» **Source material**
·····
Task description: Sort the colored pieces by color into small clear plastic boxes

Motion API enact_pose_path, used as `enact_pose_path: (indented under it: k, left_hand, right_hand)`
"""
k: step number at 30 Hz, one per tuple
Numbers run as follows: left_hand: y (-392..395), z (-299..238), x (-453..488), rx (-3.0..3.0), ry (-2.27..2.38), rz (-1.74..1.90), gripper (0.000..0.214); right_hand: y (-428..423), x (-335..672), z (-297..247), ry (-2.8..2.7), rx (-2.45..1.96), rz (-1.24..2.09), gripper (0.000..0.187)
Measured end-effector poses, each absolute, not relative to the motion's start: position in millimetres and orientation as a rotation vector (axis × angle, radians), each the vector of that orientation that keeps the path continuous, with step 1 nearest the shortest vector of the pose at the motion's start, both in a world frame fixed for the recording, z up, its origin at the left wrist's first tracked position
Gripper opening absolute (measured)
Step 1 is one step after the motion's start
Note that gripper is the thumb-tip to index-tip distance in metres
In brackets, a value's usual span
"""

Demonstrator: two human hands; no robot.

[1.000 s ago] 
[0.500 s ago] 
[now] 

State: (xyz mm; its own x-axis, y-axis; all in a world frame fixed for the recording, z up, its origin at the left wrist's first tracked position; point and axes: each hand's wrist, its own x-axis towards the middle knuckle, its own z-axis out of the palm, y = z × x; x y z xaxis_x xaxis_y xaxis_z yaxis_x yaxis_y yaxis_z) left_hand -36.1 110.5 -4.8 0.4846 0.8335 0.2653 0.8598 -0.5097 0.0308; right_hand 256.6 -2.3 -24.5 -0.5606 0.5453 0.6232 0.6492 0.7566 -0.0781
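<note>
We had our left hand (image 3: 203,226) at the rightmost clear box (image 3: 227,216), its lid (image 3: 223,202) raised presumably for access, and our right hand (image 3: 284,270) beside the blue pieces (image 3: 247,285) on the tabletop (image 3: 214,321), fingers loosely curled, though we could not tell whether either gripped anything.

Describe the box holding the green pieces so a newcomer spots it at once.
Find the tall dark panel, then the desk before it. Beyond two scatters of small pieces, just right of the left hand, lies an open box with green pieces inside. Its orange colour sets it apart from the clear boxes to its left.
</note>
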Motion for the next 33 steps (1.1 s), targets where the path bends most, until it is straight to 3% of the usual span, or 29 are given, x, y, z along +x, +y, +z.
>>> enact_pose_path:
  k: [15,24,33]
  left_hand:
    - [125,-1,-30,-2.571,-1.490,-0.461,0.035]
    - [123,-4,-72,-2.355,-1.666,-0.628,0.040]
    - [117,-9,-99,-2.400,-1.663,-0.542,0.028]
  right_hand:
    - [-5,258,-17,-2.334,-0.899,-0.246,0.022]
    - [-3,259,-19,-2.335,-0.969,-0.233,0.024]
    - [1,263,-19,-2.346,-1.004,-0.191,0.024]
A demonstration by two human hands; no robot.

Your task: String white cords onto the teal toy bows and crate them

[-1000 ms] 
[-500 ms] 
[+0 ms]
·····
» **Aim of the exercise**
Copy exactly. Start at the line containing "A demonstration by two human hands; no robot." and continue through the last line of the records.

» **Result below**
A demonstration by two human hands; no robot.

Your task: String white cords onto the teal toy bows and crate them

[-1000 ms] 
[-500 ms] 
[+0 ms]

This exercise has been worked through to completion.